Я бросила затею найти компромат на Елену в Интернете и отправилась спать. Завтра предстоял тяжелый день. Сопоставив даты публикации статей, я вычислила репортера, который начал кампанию против Лукьяненко. Теперь я должна выяснить, как у него возникла эта идея. А дальше будет видно.
* * *К редакции газеты «Голая правда» я подъехала в девять утра. Понятно, что не все журналисты являются на службу по расписанию, с людьми так называемых творческих профессий в этом смысле нелегко. Я не особо надеялась застать Крика Смелого – таким псевдонимом были подписаны интересующие меня статьи – в редакции.
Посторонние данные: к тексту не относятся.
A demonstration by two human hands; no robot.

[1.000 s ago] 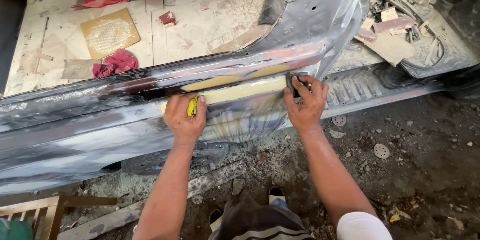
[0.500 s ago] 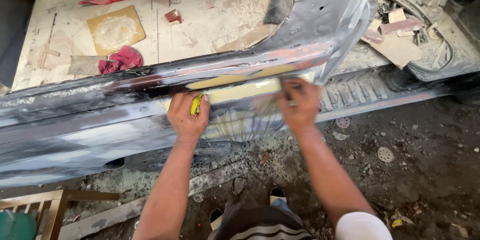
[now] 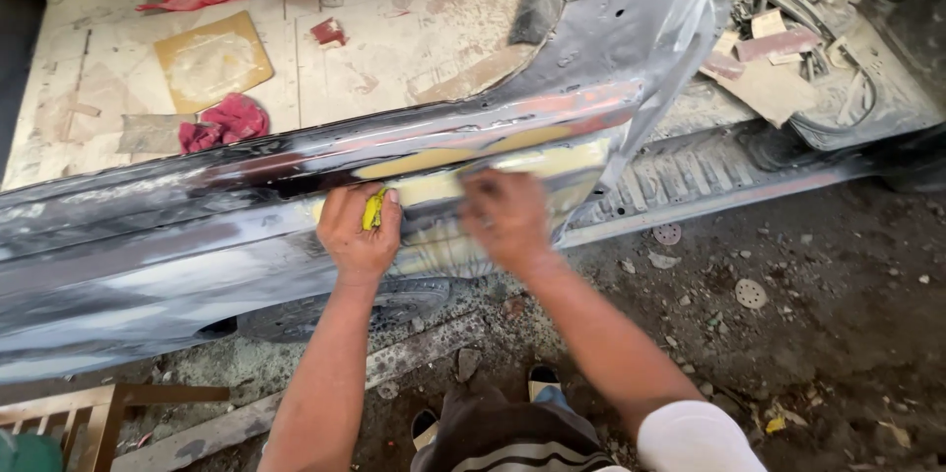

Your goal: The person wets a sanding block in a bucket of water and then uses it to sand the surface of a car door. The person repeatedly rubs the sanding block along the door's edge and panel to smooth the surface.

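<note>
**Both hands on the filled patch of a car sill panel**

Your left hand [image 3: 360, 231] presses against the car body panel [image 3: 197, 236], its grip closed round a small yellow object [image 3: 374, 208], perhaps a scrap of abrasive or a spreader; its kind cannot be told. Your right hand [image 3: 507, 221], just beside it, is motion-blurred; whether its grip is closed on anything cannot be told.

Risk, as a judgement: the right hand appears to be rubbing fast, and uneven pressure there could gouge the pale yellow filler patch [image 3: 463, 171] or leave ridges at its edge; the left hand, lying close, could be struck.

The filler lies directly under and above both hands, a long cream-yellow band along the panel's crease, bordered by a reddish strip above and bare grey metal below. Well beyond the hands, red rags [image 3: 222, 122] lie on the dusty floor boards [image 3: 414, 48].
</note>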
Но попытаться стоило.
– К кому изволите, гражданочка? – спросила улыбчивая старушка, занимавшая пост у входа.
– Я ищу Крика Смелого, – громко объявила я.
– Кого-кого, милая? – опешила старушка.
– Журналиста, который подписывает статьи «Смелый Крик», – повторила я. – Настоящее имя мне, к сожалению, неизвестно.
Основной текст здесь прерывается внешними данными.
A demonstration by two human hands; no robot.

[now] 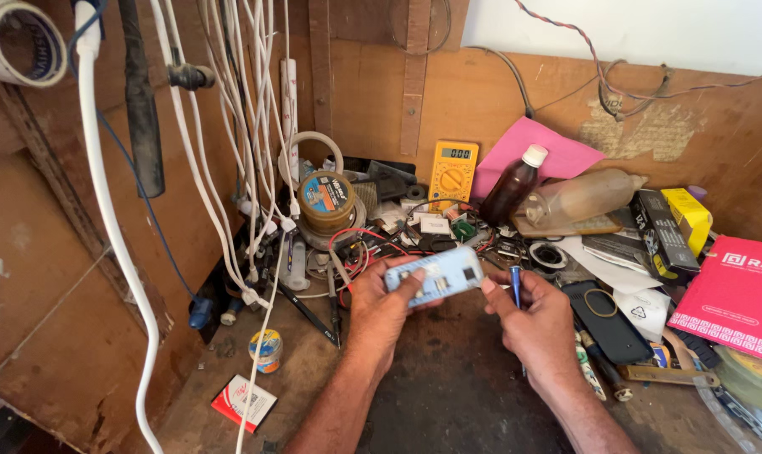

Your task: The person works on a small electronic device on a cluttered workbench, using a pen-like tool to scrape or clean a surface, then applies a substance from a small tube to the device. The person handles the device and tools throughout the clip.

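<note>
My left hand (379, 307) grips the left end of a small pale blue device (435, 276) with a circuit board showing on its top face, thumb pressed on it. My right hand (532, 324) touches the device's right end with a fingertip. That same hand holds a blue-handled screwdriver (515, 284) upright between its fingers. Both hands hover over the dark middle of the wooden workbench (448, 395).
A yellow multimeter (453, 172), a brown bottle (514, 185), a clear plastic bottle (582, 197) and a tape roll (326, 202) stand behind. Boxes, a dark phone (603, 319) and a red packet (738, 298) crowd the right. White cables (229, 151) hang at left.
</note>
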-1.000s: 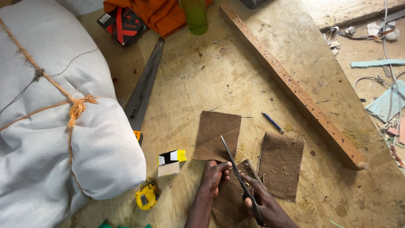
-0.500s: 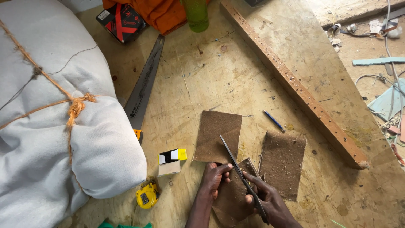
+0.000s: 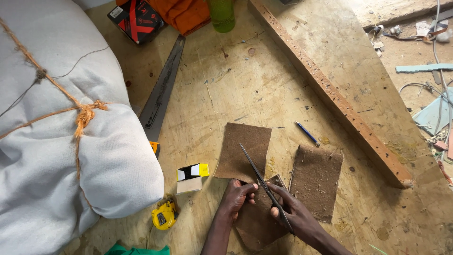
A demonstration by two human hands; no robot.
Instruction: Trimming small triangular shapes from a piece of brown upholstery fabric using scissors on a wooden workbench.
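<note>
Brown fibrous sheet [image 3: 245,153] was laid flat on the plywood surface [image 3: 283,85], pinned at its near edge by the left hand [image 3: 237,198]. Scissors [image 3: 264,186] were clasped in the right hand [image 3: 295,215], grip closed round the handles, blades parted over it. A second brown piece [image 3: 317,182] was left just right.

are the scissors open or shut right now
Open: the scissors in the right hand show two blades spread in a narrow V over the brown sheet, which the left hand presses down.
</note>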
– Что-то не слыхала, – задумалась старушка. – Пять годков тут на табурете сижу, всех впускаю-выпускаю, а такого не встречала. Может, путаете?
– Исключено. У меня и вырезки имеются. Там четко пропечатано – «Смелый Крик». «Крик», я полагаю, заменяет имя, а «Смелый», соответственно, фамилию.
– Не припомню такого. Или новенький кто объявился? – Старушка покачала головой: – За ними ведь попробуй уследи. Что ни день, то катавасия. Вот вчера: сижу я на посту, все как обычно. Документы проверяю, в журнале отметки делаю. А наш издатель вышел и в крик. Куда, говорит, глаза твои глядели, когда ты инвалидов с жалобами пустила? Я, конечно, себя в обиду не дам. Откуда, говорю, мне знать, что они из инвалидского общества, которое вы на той неделе с грязью смешали? Я, говорю, по паспорту состояние здоровья диагностировать не обучена. И знаете, что он мне ответил? – Старушка хмыкнула и, понизив голос, передразнила издателя: – Надо будет, так и фамилии всех тех, о ком мы пишем, выучишь, и в лицо узнавать натренируешься! Потом велел доклад ему лично держать по каждому входящему. А я что? Я разве против? Уж я и расстаралась, чтоб без его ведома в здание и муха не пролетела. – Старушка торжествующе улыбнулась.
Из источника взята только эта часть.